2013-05-19 16.41.26There is a lot of timing involved in a writing career.  Anyone who does not believe this should pay attention.  Here’s a story for you…and a commentary on where I find myself these days.  This is not a complaint, or a call for, well, anything…just what I do.  When I write in this blog, I try to adhere to my own advice to write what hurts…

When I started writing back in the 80s, horror was in a boom.  Due to circumstances that could have gone other ways, I became a writer of horror and dark fantasy early on and I had a unique opportunity.  I either blew that opportunity, or avoided it.  The votes are still out on that.  I had an agent at one point who called while I was away at sea.  If I’d been there when that call came in, there was “a slot”.  What this meant, at the time, was that pretty much whatever I’d turned in (and I had books) would have been published in the raised-foil tsunami of horror.  That probably would have irrevocably changed my career. Maybe I’d still be riding the wave – maybe I’d be drowning in the aftermath of the big crash.  No way to tell, because I was out at sea, and missed it.

I set off on my own multi-directional path.  Star Trek, White Wolf, Vampires, horror, science fiction, fantasy – mystery and thrillers.  I’ve written them all.  Most of my books have gotten good to great reviews.  I’ve won awards.  People in some small circles know who I am.  I write a lot, and that will probably never change.

Along the way, though, something weird happened.  I never reached the heights of best-sellerdom, or even the upper middle-class of writing.  I just did okay.  I barely missed a lot of things that would have changed everything, and I kept writing.

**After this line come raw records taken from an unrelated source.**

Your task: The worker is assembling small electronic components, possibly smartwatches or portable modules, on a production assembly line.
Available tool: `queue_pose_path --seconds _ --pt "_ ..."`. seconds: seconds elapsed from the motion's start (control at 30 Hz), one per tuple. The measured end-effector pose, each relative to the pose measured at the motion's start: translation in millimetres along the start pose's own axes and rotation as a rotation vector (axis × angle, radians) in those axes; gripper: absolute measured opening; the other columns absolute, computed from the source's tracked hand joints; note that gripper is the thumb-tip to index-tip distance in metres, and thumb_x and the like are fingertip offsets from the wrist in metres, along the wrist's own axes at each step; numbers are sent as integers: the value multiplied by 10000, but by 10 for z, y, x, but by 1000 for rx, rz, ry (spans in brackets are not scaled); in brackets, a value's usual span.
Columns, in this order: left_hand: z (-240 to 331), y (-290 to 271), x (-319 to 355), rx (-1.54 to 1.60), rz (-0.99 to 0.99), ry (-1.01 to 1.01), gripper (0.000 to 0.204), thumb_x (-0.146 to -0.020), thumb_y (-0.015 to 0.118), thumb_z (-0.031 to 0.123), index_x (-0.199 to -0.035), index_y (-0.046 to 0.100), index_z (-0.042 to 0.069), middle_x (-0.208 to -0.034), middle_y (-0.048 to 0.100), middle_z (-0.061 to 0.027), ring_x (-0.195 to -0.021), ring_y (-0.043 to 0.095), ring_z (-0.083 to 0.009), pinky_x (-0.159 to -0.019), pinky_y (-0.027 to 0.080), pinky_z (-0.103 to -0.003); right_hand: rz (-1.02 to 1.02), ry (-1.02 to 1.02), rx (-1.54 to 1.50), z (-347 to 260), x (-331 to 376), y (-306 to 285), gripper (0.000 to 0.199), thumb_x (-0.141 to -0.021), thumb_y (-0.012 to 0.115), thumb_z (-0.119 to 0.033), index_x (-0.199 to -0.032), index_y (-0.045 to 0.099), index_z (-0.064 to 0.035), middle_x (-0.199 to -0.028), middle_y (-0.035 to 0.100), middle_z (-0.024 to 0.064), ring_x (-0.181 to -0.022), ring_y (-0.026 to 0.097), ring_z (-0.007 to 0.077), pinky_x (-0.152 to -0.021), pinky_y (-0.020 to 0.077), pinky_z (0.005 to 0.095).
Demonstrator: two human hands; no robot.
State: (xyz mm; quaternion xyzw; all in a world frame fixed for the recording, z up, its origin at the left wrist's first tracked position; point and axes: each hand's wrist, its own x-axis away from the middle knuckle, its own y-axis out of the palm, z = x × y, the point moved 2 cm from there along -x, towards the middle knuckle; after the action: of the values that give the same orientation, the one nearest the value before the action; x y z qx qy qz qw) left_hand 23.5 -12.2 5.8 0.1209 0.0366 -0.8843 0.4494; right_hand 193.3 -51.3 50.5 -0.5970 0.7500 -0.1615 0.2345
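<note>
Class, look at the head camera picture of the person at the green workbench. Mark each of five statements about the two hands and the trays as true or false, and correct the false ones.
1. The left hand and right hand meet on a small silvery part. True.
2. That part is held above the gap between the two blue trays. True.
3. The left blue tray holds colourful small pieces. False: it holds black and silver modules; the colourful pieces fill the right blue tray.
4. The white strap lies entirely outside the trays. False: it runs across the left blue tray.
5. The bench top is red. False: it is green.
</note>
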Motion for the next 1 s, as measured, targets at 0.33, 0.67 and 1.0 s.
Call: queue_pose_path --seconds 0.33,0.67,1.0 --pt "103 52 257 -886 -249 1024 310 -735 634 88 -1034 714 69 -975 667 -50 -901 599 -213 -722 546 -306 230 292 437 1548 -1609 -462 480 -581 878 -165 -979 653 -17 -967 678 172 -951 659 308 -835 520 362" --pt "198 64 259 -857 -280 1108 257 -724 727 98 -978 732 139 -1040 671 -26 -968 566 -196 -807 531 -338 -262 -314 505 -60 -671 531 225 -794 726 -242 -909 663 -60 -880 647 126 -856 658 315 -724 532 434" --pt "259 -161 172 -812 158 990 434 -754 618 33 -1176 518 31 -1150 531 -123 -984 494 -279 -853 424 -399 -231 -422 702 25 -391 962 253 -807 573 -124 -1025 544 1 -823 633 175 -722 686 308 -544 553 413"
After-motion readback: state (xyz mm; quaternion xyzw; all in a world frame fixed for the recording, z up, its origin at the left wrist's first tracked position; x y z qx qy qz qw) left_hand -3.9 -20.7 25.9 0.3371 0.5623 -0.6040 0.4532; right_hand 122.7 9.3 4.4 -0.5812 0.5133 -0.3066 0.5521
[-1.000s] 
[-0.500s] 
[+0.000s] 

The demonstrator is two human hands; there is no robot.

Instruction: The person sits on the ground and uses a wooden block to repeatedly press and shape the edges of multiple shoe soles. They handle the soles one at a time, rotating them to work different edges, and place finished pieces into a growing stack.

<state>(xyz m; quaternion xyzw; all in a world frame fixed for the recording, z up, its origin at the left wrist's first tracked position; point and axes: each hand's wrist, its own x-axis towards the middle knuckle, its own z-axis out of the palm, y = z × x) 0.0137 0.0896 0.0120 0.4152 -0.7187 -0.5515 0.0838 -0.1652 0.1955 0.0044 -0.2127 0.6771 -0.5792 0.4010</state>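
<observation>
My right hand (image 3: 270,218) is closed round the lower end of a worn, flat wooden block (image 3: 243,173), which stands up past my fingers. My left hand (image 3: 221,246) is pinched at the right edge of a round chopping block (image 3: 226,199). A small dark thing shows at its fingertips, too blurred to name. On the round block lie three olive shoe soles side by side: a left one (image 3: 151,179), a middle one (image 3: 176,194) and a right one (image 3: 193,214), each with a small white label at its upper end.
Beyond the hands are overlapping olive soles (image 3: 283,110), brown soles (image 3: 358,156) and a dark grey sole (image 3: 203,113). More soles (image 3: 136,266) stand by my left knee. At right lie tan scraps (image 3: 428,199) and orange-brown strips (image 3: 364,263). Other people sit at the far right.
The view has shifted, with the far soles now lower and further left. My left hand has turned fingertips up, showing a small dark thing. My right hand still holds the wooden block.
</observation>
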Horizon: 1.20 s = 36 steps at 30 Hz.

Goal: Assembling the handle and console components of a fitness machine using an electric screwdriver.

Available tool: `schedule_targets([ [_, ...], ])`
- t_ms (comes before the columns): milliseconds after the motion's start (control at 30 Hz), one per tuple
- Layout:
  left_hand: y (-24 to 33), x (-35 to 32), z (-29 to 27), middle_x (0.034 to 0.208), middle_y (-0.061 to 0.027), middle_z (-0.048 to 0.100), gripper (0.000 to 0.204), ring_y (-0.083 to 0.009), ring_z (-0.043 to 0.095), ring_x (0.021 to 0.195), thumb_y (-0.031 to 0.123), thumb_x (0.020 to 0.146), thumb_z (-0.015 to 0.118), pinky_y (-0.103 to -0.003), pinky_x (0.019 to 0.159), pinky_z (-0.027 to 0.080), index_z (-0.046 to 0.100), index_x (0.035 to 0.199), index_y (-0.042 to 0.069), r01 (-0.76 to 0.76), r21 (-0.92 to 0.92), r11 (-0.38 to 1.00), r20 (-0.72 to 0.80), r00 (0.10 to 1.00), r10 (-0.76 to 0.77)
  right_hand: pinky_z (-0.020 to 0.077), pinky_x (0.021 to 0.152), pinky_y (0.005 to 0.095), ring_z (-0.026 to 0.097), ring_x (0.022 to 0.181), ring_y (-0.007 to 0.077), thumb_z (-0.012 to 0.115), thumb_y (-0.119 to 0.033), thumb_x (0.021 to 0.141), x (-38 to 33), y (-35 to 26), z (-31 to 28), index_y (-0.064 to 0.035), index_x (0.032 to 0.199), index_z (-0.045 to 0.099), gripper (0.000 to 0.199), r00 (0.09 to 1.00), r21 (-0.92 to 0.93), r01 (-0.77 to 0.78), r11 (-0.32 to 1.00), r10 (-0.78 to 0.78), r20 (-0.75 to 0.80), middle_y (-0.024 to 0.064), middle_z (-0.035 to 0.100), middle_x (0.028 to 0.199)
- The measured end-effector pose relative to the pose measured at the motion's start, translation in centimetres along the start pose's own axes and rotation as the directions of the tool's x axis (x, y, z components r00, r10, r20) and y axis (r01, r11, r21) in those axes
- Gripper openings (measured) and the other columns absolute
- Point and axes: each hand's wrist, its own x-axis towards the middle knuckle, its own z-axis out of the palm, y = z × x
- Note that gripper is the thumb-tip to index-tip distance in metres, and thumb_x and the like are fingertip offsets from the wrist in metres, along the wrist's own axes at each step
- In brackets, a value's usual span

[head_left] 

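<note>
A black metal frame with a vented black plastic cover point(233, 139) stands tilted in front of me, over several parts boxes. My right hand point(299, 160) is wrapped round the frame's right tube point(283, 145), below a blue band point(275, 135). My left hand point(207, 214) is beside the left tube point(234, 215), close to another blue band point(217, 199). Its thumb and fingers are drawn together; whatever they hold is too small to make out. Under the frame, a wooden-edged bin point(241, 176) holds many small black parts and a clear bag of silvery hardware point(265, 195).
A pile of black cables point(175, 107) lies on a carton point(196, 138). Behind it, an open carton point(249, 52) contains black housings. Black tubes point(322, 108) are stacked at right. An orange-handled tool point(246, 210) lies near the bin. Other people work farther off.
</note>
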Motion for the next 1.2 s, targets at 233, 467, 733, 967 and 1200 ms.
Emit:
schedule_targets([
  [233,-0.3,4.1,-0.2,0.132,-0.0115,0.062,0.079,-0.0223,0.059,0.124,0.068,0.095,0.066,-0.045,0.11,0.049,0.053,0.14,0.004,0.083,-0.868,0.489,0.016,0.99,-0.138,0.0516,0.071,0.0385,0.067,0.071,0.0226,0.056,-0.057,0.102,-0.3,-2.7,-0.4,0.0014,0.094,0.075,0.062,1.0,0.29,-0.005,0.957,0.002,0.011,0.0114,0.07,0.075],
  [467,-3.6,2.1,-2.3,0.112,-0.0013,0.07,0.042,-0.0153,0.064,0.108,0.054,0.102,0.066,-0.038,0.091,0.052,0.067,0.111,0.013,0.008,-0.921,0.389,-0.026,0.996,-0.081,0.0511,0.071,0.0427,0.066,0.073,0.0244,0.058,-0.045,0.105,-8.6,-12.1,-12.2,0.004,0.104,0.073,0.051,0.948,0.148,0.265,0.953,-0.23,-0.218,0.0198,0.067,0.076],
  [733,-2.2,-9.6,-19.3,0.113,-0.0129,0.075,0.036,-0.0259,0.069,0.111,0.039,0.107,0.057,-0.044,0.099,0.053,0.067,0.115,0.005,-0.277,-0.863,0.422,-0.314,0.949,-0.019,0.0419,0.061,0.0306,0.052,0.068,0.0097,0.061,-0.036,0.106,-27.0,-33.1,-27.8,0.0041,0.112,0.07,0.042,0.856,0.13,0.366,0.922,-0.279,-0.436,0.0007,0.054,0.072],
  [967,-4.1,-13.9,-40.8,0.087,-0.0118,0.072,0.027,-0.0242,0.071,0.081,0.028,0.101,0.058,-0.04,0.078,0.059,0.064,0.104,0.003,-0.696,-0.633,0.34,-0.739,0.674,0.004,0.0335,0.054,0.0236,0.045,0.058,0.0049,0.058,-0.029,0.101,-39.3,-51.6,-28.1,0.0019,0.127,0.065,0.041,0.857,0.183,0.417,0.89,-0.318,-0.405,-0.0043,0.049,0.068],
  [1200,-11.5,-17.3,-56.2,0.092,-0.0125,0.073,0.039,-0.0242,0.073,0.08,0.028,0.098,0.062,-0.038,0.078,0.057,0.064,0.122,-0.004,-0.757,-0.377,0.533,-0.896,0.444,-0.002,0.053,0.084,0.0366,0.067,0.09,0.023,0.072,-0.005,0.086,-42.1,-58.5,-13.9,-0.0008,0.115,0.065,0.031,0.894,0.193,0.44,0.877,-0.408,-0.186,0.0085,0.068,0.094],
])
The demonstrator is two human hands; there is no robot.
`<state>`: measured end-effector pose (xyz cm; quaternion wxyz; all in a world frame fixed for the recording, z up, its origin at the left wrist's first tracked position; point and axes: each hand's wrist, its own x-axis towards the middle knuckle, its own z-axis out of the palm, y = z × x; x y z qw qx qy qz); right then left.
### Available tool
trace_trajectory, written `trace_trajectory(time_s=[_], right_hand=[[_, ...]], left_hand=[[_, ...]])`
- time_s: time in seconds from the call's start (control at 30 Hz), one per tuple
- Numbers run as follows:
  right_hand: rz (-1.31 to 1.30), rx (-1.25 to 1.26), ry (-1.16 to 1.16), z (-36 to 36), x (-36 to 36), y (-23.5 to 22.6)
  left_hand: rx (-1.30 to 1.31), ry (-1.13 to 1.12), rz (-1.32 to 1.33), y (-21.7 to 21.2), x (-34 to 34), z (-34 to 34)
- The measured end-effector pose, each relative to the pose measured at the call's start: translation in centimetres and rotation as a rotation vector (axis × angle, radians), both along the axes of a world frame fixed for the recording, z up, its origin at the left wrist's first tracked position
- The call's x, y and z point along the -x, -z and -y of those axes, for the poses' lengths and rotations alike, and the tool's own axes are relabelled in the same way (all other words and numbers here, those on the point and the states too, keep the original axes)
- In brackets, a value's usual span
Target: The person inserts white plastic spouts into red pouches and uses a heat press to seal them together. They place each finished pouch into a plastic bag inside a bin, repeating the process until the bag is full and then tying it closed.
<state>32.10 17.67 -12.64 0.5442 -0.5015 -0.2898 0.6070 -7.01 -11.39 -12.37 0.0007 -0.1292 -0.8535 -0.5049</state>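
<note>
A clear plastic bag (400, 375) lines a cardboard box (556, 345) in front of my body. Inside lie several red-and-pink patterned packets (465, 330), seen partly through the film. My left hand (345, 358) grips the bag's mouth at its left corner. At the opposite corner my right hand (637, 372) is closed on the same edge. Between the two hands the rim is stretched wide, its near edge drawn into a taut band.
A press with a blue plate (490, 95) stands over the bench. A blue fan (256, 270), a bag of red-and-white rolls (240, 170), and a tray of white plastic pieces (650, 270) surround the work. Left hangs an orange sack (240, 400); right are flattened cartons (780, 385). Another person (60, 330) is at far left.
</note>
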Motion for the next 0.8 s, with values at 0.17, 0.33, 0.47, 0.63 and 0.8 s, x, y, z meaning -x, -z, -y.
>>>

Recently I started noticing that – despite the fact people know me and congratulate me when I finish a project, they don’t read them.  It’s not that no one likes the books – people who do read them like them – sometimes even love.  I don’t see any of those dreaded threads on message boards about how no one gets how I am still writing, or they couldn’t get through my books.  I also don’t see anyone starting threads about me in any positive way, or any excitement over whatever I’m working on.  What I get – mostly – is nothing.  Nothing at all.  Those who have always been famous remain famous.  Many newer authors, some awesome, others mediocre, and even a few I consider a long way from ready for prime time, get read.  People gather together and read their books in groups.  They line up to buy them before they are even published.  For my books, people are happy to enter a contest and maybe get the book for free, but buying seems to just never happen, and when people DO buy the books…well, if they ever read them I seldom hear about it.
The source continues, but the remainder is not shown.